Our non-GAAP financial measures are provided to enhance the user's overall understanding of our current financial performance and our prospects for the future. Specifically, we believe the non-GAAP results provide useful information to both management and investors as these non-GAAP results exclude certain expenses, gains and losses that we believe are not indicative of our core operating results and because it is consistent with the financial models and estimates published by many analysts who follow the Company. We use non-GAAP measures to evaluate the operating performance of our business, for comparison with our forecasts, and for benchmarking our performance externally against our competitors. Also, when evaluating potential acquisitions, we exclude the items described below from our consideration of the target's performance and valuation. Since we find these measures to be useful, we believe that our investors benefit from seeing the results from management's perspective in addition to seeing our GAAP results. We believe that these non-GAAP measures, when read in conjunction with the Company's GAAP financials, provide useful information to investors by offering:
– the ability to make more meaningful period-to-period comparisons of the Company's on-going operating results;
– the ability to better identify trends in the Company's underlying business and perform related trend analysis;
– a better understanding of how management plans and measures the Company's underlying business; and
– an easier way to compare the Company's operating results against analyst financial models and operating results of our competitors that supplement their GAAP results with non-GAAP financial measures.
The following are explanations of each of the adjustments that we incorporate into our non-GAAP measures, as well as the reasons for excluding each of these individual items in our reconciliation of these non-GAAP financial measures:
Stock-based compensation expense consists of non-cash charges related to the fair value of stock options and restricted stock units awarded to employees.
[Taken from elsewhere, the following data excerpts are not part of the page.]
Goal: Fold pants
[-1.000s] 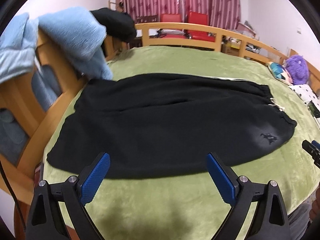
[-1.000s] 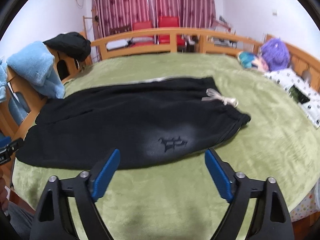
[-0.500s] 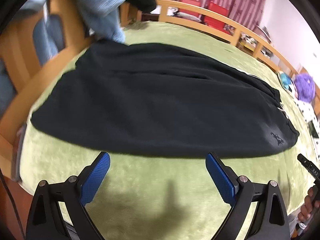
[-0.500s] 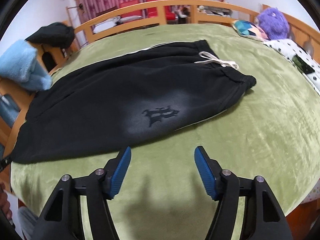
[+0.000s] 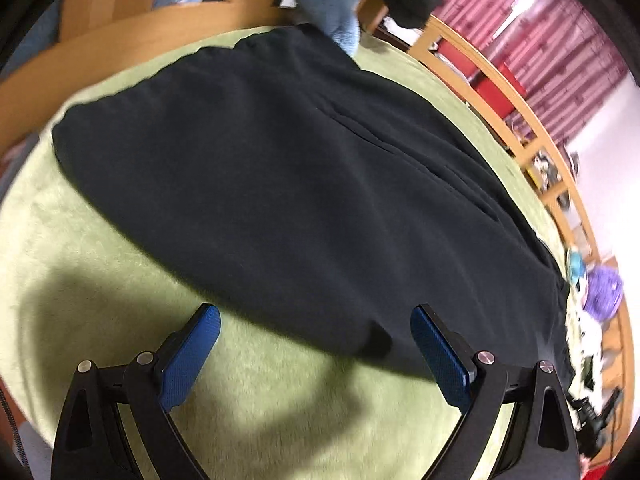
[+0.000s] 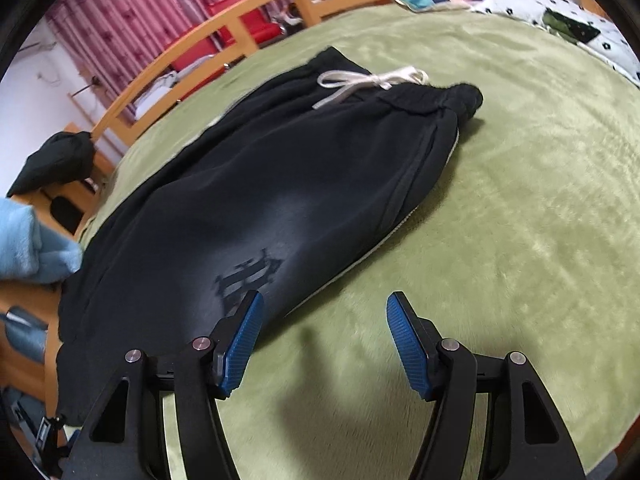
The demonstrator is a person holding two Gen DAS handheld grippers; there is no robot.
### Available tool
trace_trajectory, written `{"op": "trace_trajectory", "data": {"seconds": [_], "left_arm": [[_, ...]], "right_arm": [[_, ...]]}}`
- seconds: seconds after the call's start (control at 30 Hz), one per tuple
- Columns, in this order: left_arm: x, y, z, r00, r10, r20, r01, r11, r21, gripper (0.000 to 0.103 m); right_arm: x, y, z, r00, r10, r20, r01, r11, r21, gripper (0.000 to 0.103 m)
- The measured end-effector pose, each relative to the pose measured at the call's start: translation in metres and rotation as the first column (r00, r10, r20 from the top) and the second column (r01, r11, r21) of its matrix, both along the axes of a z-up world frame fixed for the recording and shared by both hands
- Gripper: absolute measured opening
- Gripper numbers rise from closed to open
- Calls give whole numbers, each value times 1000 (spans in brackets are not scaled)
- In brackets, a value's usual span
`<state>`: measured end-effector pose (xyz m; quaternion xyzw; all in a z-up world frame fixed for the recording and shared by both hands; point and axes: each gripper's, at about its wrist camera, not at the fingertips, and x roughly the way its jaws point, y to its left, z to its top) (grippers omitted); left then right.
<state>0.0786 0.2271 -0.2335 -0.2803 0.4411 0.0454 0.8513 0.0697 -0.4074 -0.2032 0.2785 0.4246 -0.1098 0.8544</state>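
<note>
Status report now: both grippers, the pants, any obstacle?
Left gripper open, right gripper open, both empty. Black pants flat on green blanket. No obstacle.

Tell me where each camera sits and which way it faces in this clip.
Left wrist: on the left gripper, angled down at the leg end of the black pants on the green blanket; its blue-padded fingers show.
Right wrist: on the right gripper, angled down at the pants' near edge by the printed logo; white drawstring beyond.
Shared: pants, blanket, wooden bed rail.
</note>
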Motion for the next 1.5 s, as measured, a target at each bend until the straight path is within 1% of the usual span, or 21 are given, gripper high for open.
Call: {"op": "trace_trajectory", "data": {"seconds": [0.07, 0.2, 0.27, 0.33, 0.37, 0.4, 0.43, 0.5, 0.53, 0.6, 0.73, 0.83, 0.9, 1.03, 1.17, 1.27, 1.3, 1.37, 1.4, 1.47, 1.5], "left_arm": [[6, 1, -5, 1000, 15, 0, -15, 1000, -1, 96], [26, 0, -7, 999, 37, 1, -37, 999, 34, 96], [35, 1, -8, 998, 59, -8, -58, 998, 38, 89], [38, 4, -5, 996, 85, -10, -84, 995, 47, 61], [41, 7, -5, 995, 99, -19, -98, 994, 51, 54], [43, 11, -6, 994, 107, -24, -106, 993, 47, 37], [42, 14, -6, 994, 111, -25, -110, 993, 39, 17], [39, 21, -6, 994, 112, -15, -112, 994, 12, 10], [37, 25, -3, 995, 95, 4, -95, 995, -15, 9], [32, 25, 5, 996, 84, 28, -84, 996, -15, 8], [22, 23, 34, 994, 49, 93, -53, 998, 35, 7], [16, 25, 57, 989, 36, 142, -43, 998, 49, 7], [13, 26, 71, 986, 21, 163, -32, 997, 64, 7], [25, 23, 95, 980, -12, 200, -12, 993, 119, 7], [49, 14, 123, 966, -23, 258, -15, 990, 142, 7], [89, 6, 145, 953, -36, 299, -17, 985, 174, 7], [95, 4, 149, 951, -39, 308, -18, 984, 180, 7], [127, 0, 161, 943, -43, 331, -25, 980, 198, 7], [140, -2, 165, 940, -41, 339, -32, 978, 206, 7], [160, -6, 169, 936, -33, 351, -48, 974, 219, 7], [181, -6, 172, 934, -24, 358, -63, 971, 229, 7]], "right_arm": [[11, -3, -12, 1000, 0, -9, 1, 999, 37, 64], [33, -9, -27, 1000, -16, 7, 16, 996, 85, 64], [43, -10, -28, 1000, -24, 18, 23, 997, 79, 64], [56, -11, -27, 999, -36, 23, 35, 997, 63, 59], [59, -11, -27, 999, -42, 21, 41, 998, 50, 47], [62, -10, -27, 999, -39, 23, 39, 999, 35, 31], [65, -10, -27, 999, -26, 22, 25, 999, 28, 27], [65, -11, -25, 1000, -16, 24, 16, 1000, 23, 20], [63, -11, -22, 999, -11, 30, 10, 1000, 23, 18], [59, -12, -14, 999, -3, 46, 2, 1000, 22, 15], [42, -11, 6, 997, -5, 81, 3, 1000, 20, 13], [25, -10, 25, 994, -5, 111, 2, 1000, 27, 11], [17, -7, 37, 993, 7, 122, -8, 1000, 13, 11], [8, 2, 65, 987, 59, 152, -56, 998, -29, 11], [31, 13, 89, 980, 112, 164, -97, 990, -99, 10], [50, 15, 103, 973, 138, 183, -118, 986, -120, 10], [57, 12, 110, 970, 145, 193, -121, 984, -129, 10], [78, 11, 125, 964, 156, 214, -127, 981, -144, 10], [95, 10, 134, 959, 159, 235, -126, 981, -150, 10], [118, 8, 142, 955, 159, 252, -123, 980, -154, 10], [137, 5, 148, 952, 157, 263, -119, 981, -156, 10]]}}
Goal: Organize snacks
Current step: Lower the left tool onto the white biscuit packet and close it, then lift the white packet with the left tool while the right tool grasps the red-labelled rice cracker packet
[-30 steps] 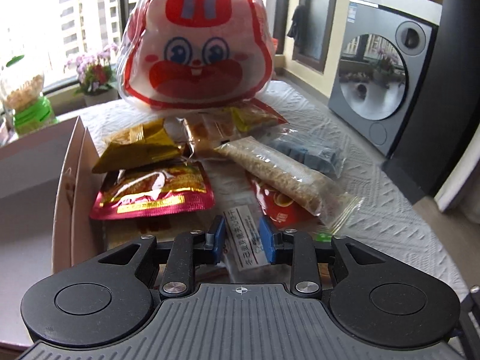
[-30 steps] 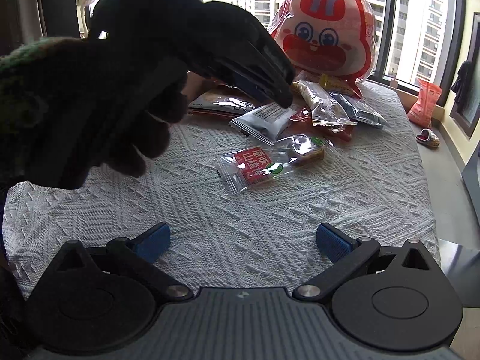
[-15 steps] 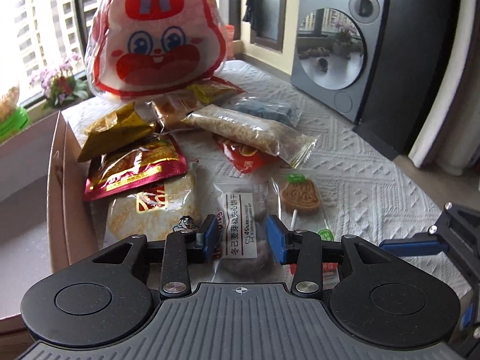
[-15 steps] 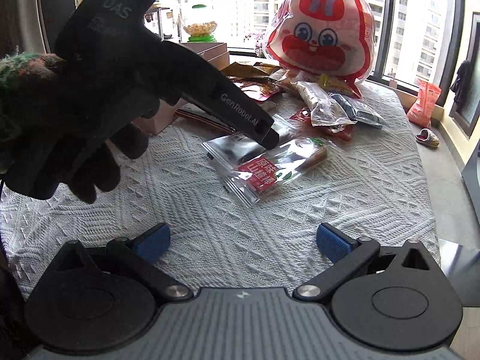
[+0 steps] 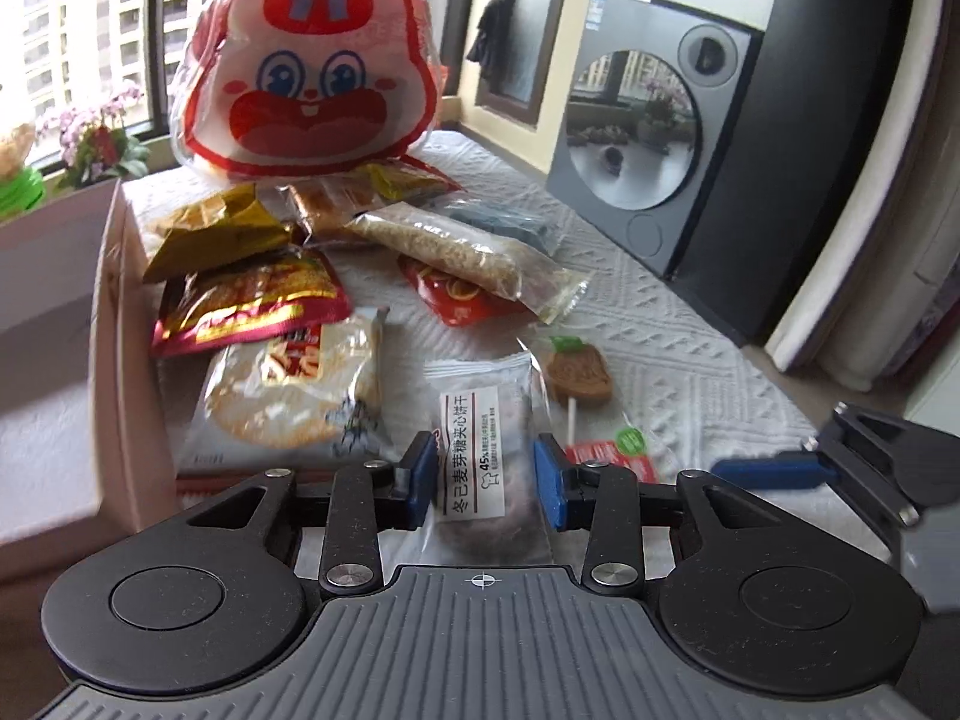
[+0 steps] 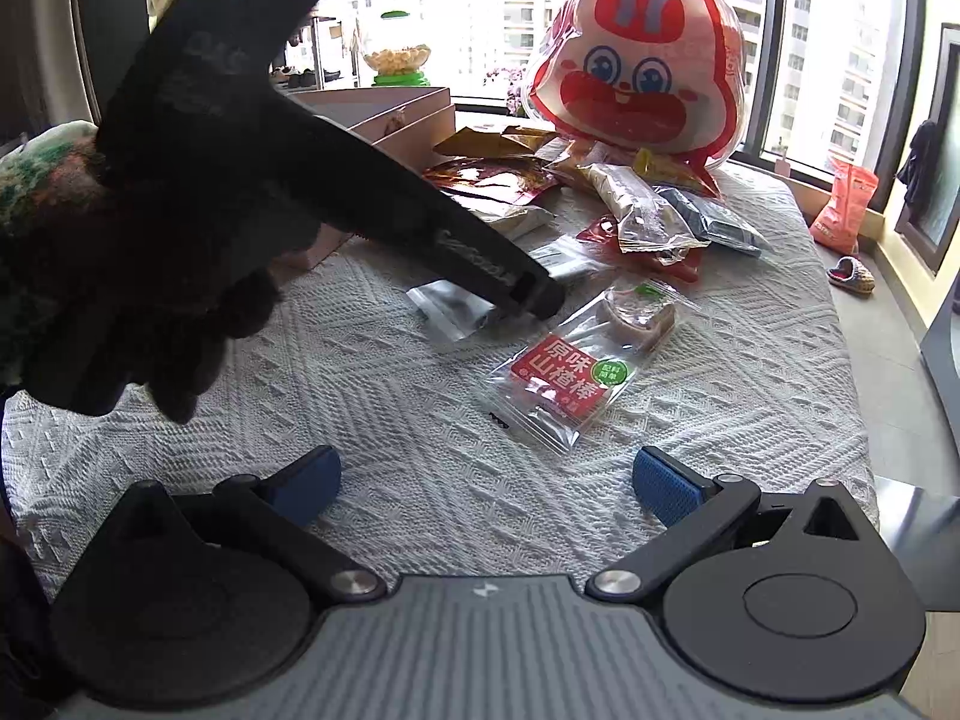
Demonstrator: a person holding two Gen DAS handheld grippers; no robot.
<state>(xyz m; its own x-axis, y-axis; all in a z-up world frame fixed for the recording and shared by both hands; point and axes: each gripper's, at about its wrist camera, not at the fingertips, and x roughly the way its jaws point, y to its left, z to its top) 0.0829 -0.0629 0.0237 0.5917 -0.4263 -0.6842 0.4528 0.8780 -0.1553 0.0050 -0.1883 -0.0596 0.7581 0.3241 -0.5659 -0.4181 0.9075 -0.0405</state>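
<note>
Between the blue pads of the left gripper (image 5: pixel 487 480), a grey biscuit packet (image 5: pixel 485 468) is bracketed on the white worktop (image 5: pixel 672 348), though contact cannot be told. Well apart are held the right gripper's (image 6: pixel 485 480) pads, near a red-labelled hawthorn packet (image 6: pixel 570 375).

Surface: white textured cloth (image 6: pixel 750 372), woven diamond pattern, covering the whole top.
Windows: dark-framed panes (image 6: pixel 774 30) along the far side; daylight, bright; high-rise blocks outside.
Sill: potted pink flowers (image 5: pixel 99 141); a green-based jar (image 6: pixel 396 63) of pale contents.
Appliance: 1 grey front-loading machine (image 5: pixel 648 138) with a round mirrored door, standing on the floor beside a dark panel (image 5: pixel 822 138).
Walls: pale yellow.
Floor items: 1 orange bag (image 6: pixel 843 204) and 1 slipper (image 6: pixel 852 277) near the window corner.
</note>
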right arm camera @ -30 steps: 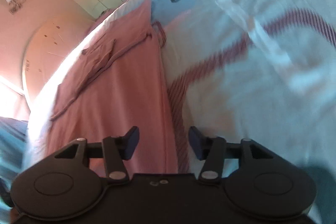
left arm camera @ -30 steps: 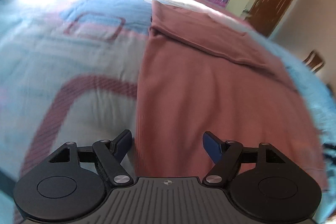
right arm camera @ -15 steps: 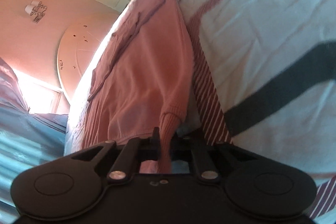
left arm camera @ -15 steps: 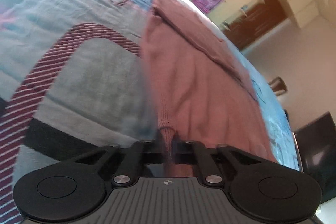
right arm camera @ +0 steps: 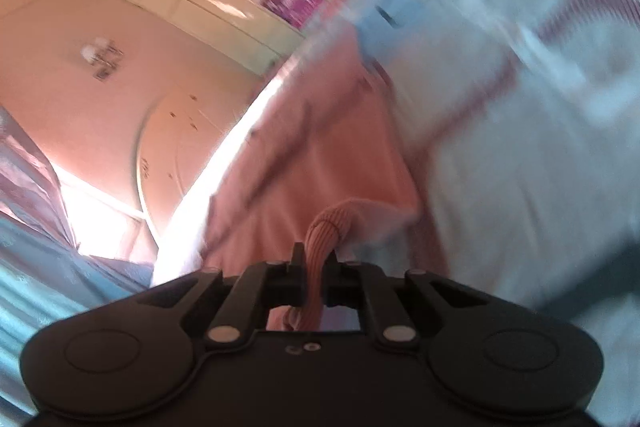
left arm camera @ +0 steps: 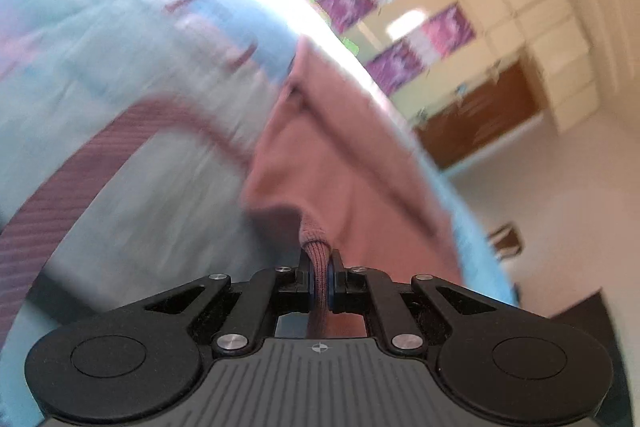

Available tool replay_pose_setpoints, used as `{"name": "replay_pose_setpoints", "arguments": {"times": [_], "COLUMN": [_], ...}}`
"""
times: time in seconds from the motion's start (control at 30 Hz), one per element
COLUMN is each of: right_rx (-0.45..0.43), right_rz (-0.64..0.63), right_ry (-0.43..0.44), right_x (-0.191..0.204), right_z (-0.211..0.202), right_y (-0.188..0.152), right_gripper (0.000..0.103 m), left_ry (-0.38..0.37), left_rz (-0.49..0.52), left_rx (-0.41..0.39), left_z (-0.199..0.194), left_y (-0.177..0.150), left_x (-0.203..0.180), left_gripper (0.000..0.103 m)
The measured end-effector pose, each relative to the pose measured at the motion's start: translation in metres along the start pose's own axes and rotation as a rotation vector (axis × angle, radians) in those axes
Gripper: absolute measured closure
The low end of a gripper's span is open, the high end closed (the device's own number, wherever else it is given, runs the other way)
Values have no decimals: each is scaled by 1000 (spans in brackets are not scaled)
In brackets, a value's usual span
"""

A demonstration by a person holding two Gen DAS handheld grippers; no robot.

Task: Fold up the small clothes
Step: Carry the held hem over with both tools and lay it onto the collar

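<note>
A dusty-pink knit garment [left arm camera: 340,155] lies stretched along the bed, its far end toward the wall. My left gripper [left arm camera: 319,267] is shut on the ribbed hem at the garment's near left corner, and the cloth bunches up into the jaws. In the right wrist view the same pink garment [right arm camera: 320,155] runs away from me, and my right gripper [right arm camera: 316,259] is shut on the ribbed hem at the near right corner. Both corners are lifted off the bedcover. Both pictures are blurred by motion.
The bed wears a pale blue cover [left arm camera: 120,131] with dark red striped curved bands [right arm camera: 580,7]. Beyond it stand cream cupboards with purple posters [left arm camera: 404,27], a brown wooden door [left arm camera: 480,111] and a round headboard [right arm camera: 180,139].
Both grippers went from open over the near hem to shut on its corners, then lifted them so the cloth bunches. Both views tilted and the left one rolled.
</note>
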State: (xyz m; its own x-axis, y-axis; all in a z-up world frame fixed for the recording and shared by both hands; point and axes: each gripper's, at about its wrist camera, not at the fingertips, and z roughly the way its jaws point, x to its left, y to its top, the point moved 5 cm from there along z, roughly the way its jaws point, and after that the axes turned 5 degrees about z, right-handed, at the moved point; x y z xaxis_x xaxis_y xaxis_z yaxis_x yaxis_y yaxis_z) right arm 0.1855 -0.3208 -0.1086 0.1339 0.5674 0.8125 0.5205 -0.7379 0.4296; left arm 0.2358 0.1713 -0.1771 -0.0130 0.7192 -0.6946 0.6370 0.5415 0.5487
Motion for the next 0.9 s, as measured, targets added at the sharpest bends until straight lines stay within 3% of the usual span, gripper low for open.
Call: {"name": "replay_pose_setpoints", "arguments": {"times": [0.17, 0.33, 0.53, 0.63, 0.7, 0.73, 0.77, 0.8, 0.83, 0.9], "right_rx": [-108, -161, -118, -77, -44, -34, -35, -45, -77, -114], "right_rz": [-55, -42, 36, 45, 17, -9, -34, -49, -69, -127], "right_ry": [23, -2, -27, -59, -72, -75, -94, -105, -109, -100], "right_x": [42, 59, 35, 16, 6, 4, 3, 2, 3, 5], "right_z": [40, 119, 224, 265, 290, 299, 303, 305, 302, 294], "right_y": [65, 143, 223, 238, 244, 244, 244, 246, 247, 248], "right_gripper": [96, 96, 96, 95, 89, 79, 56, 39, 18, 32], "left_ry": [-53, -45, 21, 58, 66, 58, 47, 37, 48, 89], "left_rz": [-36, -33, -19, 13, 40, 48, 48, 46, 62, 133], "left_rx": [-114, -128, -62, -24, -18, -22, -28, -45, -79, -123], "left_z": [51, 141, 248, 290, 308, 308, 307, 306, 301, 295], "left_y": [75, 153, 215, 226, 230, 231, 231, 233, 231, 232], "left_x": [-26, -47, -42, -35, -31, -30, -29, -29, -30, -33], "left_gripper": [98, 98, 98, 98, 98, 94, 83, 45, 14, 12]}}
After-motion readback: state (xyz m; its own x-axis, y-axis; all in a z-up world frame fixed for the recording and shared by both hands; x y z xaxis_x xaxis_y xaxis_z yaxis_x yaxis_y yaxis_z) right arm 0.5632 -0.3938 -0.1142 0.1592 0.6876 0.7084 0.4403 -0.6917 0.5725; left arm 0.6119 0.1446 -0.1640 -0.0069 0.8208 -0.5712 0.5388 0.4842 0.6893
The Company believes that the exclusion of these non-cash charges provides for more accurate comparisons of our operating results to our peer companies due to the varying available valuation methodologies, subjective assumptions and the variety of award types. In addition, the Company believes it is useful to investors to understand the specific impact of share-based compensation on its operating results.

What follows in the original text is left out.